Tomorrow, the nation will pause to remember the horrific events of Sept. 11, 2001, and the nearly 3,000 people who lost their lives in the terrorist attacks. We honor them and their families by ensuring that they are never forgotten.
We remember the fallen -- the police officers and firefighters who ran into burning buildings as others ran out, and the brave first responders who gave their lives to save countless others. We also remember the working people of this tragedy -- from the custodians and restaurant workers to the administrative staff, security guards and business executives who died inside the buildings that day.
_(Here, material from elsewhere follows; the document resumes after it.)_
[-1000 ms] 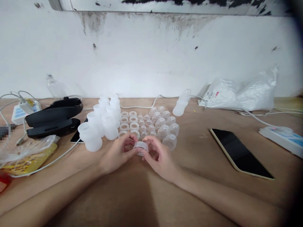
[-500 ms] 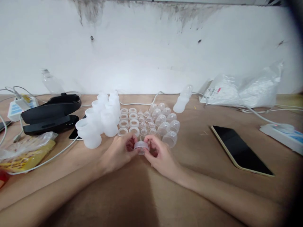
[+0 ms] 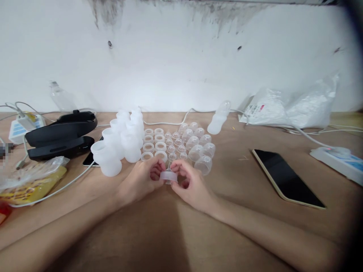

We lift up all of those who are helping us re-build. Our profound gratitude is with the dedicated construction workers who restored the Pentagon and are erecting a living memorial in lower Manhattan.
We will never forget the incredible sacrifice of our service members who lost their lives and continue to ensure our security is never again threatened. We owe them much, not the least bit making sure our veterans never have to fight for jobs when they return home. And it is here that the U.S. Department of Labor has a critical role to play. Our Veterans' Employment and Training Service is working tirelessly to ensure that we serve our veterans as well as they served us.
Tomorrow, I will join with other people of good will across the country and around the world with a moment of silence at 8:46 a.m. (EDT) as part of the 9/11 National Day of Service and Remembrance. I invite others to join me.